Harold & Kumar Escape from Guantanamo Bay

Starring Kal Penn and John Cho. Rated 18A.

When we last saw our stoner college pals Harold (John Cho) and Kumar (Kal Penn), they had just come home from a tough night of burger-shopping. What happens in the eventfully titled Harold & Kumar Escape From Guantanamo Bay occurs in the next few days, starting when the lads hop on a plane to Amsterdam to pursue Harold’s dream girl (Paula Garcés) and because, well, you can get high there.

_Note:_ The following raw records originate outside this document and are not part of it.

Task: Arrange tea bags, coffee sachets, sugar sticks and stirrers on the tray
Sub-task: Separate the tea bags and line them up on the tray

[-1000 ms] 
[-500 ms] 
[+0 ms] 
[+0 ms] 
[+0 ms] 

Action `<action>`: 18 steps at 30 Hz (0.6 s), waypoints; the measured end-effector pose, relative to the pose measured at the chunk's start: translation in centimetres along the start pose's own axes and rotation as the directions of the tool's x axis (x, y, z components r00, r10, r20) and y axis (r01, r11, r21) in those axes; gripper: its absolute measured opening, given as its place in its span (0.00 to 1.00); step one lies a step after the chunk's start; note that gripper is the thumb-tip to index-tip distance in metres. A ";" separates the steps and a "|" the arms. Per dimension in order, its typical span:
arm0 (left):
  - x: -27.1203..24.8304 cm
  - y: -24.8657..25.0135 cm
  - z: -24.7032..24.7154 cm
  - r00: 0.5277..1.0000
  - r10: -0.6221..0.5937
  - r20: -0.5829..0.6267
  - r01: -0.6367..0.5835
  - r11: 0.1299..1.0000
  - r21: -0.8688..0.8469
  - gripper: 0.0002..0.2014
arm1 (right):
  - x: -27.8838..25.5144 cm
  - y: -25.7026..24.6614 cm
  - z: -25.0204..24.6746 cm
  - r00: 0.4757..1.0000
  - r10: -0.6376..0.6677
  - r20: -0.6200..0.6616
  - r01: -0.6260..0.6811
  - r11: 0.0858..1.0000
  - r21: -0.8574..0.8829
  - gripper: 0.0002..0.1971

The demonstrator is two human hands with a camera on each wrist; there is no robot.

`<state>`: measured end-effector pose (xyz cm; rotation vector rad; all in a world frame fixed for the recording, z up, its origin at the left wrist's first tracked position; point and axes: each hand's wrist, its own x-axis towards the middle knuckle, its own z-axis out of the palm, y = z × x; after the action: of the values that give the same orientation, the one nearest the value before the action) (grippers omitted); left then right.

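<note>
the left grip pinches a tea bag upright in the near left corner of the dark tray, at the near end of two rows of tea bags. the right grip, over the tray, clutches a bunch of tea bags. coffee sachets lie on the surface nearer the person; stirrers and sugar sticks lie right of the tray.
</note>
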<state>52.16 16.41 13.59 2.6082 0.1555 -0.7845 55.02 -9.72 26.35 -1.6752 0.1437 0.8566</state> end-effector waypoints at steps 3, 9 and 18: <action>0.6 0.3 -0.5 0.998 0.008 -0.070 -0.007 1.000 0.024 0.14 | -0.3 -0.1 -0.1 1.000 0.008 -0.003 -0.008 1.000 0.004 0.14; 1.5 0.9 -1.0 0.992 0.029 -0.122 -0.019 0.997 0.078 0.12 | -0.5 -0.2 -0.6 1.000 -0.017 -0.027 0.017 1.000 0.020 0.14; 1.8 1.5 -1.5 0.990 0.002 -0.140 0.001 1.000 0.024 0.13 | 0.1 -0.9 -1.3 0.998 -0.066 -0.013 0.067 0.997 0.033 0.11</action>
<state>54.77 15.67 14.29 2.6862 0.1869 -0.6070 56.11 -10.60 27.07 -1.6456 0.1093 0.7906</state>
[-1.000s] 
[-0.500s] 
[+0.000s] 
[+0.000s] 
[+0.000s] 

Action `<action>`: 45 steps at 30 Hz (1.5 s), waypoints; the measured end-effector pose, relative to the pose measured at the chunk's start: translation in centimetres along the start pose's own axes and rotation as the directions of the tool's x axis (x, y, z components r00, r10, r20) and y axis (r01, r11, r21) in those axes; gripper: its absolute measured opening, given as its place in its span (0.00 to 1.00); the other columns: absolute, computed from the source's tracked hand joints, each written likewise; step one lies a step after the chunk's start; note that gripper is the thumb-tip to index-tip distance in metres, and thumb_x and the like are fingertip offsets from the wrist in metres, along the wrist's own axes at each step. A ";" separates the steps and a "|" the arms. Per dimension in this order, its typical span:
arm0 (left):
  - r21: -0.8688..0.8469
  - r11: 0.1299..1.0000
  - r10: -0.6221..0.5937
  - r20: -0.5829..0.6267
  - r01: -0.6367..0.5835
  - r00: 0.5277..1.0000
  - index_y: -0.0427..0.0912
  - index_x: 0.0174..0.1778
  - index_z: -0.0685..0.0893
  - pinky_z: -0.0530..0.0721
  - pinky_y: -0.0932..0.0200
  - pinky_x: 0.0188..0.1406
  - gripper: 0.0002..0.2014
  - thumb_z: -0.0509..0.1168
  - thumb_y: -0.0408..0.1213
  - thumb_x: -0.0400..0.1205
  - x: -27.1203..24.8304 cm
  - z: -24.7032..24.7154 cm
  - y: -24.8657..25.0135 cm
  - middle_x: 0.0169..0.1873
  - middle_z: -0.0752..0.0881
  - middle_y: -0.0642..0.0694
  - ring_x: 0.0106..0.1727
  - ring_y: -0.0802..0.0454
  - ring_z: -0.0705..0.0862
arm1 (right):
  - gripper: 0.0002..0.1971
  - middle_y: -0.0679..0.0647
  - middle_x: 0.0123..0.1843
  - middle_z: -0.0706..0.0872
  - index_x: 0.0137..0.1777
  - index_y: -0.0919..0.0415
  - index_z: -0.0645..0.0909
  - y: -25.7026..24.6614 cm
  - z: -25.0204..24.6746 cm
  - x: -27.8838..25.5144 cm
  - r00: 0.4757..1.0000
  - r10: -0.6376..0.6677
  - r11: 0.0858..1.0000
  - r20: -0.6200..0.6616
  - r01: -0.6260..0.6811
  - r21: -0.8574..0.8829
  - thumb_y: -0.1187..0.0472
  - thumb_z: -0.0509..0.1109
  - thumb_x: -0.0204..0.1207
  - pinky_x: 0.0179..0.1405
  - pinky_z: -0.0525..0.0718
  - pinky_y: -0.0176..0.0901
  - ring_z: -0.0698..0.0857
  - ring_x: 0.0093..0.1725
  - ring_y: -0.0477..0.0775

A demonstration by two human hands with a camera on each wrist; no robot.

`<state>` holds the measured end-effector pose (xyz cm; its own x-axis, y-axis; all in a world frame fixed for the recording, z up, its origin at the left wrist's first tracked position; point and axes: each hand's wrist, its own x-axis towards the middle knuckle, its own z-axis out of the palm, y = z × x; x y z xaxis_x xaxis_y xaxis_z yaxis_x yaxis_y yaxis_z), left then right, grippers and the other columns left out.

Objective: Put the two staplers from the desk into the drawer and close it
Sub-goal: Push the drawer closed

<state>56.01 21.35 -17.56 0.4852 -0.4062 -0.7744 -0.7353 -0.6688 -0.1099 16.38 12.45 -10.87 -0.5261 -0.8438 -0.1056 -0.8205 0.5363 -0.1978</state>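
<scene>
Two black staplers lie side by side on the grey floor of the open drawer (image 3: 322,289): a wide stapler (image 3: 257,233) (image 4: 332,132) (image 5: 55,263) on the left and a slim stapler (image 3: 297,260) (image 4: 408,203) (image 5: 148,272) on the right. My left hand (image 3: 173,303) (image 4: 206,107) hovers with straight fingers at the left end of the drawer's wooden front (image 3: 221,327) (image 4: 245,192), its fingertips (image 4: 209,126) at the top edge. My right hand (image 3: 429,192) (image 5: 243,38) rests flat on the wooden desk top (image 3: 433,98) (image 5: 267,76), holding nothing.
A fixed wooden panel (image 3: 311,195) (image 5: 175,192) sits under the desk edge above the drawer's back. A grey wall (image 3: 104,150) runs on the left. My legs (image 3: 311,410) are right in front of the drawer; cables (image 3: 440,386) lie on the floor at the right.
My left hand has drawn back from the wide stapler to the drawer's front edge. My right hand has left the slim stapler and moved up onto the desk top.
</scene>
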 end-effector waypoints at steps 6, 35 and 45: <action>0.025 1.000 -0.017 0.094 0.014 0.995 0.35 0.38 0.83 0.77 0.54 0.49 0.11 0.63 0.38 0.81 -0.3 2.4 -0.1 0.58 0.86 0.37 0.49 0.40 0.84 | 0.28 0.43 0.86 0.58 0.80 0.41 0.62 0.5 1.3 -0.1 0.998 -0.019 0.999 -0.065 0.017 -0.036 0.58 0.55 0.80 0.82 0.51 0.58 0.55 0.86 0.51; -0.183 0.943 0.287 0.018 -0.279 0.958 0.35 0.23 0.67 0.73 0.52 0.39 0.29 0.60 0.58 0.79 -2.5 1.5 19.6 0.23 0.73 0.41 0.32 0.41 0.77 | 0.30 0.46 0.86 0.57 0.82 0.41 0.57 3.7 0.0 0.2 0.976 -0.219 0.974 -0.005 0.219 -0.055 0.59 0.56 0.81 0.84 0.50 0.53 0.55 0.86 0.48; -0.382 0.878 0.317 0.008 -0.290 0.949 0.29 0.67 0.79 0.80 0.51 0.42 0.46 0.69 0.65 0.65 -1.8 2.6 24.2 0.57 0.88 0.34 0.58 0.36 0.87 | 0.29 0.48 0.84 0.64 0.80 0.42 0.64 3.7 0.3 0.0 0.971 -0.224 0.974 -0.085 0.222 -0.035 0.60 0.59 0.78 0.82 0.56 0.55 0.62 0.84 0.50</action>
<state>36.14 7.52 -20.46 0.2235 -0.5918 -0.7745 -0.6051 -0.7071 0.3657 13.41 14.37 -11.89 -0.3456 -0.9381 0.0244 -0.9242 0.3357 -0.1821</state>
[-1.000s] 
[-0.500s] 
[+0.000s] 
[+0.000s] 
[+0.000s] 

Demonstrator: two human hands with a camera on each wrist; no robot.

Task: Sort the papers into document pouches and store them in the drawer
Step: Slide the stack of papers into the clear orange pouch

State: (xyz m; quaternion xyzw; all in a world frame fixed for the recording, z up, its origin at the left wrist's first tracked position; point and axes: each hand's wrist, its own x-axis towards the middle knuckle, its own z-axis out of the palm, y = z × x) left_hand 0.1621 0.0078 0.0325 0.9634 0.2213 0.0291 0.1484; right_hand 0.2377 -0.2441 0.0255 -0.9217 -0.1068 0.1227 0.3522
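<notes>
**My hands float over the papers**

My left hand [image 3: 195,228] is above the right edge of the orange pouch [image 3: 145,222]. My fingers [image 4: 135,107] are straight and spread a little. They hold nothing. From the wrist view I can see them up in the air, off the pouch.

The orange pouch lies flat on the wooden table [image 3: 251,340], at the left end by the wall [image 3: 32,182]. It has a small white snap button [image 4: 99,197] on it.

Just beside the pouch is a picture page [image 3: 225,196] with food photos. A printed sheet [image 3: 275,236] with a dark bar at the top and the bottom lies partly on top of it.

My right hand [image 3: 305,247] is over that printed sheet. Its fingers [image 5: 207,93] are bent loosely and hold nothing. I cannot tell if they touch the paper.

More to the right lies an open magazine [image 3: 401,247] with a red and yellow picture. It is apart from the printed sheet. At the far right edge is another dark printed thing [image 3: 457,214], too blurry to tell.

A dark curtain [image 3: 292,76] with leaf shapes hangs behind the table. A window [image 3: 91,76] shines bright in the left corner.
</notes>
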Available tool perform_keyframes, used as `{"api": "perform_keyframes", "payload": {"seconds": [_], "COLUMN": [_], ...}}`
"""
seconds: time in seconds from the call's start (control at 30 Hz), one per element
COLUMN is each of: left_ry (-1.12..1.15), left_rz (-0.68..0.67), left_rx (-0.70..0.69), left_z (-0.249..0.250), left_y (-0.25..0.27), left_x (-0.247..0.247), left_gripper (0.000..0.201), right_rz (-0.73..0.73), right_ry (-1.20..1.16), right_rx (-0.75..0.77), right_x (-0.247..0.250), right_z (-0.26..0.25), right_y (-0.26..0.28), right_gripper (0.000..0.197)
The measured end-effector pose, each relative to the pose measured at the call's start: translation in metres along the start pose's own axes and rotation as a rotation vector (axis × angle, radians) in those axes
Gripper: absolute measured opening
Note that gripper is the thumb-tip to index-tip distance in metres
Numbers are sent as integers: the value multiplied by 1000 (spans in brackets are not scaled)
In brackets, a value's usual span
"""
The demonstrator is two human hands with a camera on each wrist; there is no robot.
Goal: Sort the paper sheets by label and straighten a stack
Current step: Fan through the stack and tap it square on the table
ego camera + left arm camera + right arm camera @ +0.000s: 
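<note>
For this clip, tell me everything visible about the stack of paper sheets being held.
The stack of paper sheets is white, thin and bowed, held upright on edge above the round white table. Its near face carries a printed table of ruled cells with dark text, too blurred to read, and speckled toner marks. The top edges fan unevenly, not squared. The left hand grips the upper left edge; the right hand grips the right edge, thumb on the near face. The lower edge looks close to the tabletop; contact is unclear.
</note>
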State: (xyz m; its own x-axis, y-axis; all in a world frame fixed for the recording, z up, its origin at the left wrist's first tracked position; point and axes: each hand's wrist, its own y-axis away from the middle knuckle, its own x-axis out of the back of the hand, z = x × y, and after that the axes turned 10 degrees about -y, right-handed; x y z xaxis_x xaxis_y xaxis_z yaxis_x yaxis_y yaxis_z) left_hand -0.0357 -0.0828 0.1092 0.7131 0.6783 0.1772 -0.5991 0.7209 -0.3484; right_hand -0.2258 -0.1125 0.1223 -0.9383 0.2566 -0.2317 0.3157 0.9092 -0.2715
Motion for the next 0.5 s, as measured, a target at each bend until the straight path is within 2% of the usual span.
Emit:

Of course, that doesn’t stop the terminally casual Kumar from bringing his own smokables, thus unleashing another world of trouble. (And, let’s face it, bong does sound a lot like bomb over the noise of those jet engines.) Our boys soon find themselves in orange jumpsuits and whisked away to a barnlike prison that, in truth, little resembles the antiseptic nightmare Americans have built on Cuban soil.

Re-creating reality is not the aim of the stereotype-tweaking Harold & Kumar movies, which find their put-upon heroes rambling quickly through surreal encounters with rednecks, hookers, and Neil Patrick Harris. Neither is subtlety. Still, how far from the truth is it when the blustery Homeland Security honcho (The Daily Show’s Rob Corddry) takes a page of the U.S. Constitution and literally wipes his ass with it? In case that point is lost, the current rival for Kumar’s seemingly cleaned-up pothead girlfriend (Danneel Harris) is a Bush-family crony (Eric Winter) who would ship his own granny to Gitmo if it would advance his career in Republican politics.

Although a segment with Dubya impersonator James Adomian is quite funny on the face of it, this gross and frequently subversive movie (directed and cowritten, as before, by Jon Hurwitz and Hayden Schlossberg) appears to be positioning the War Criminal-in-Chief as an amiable slacker with daddy issues and a scary vice president.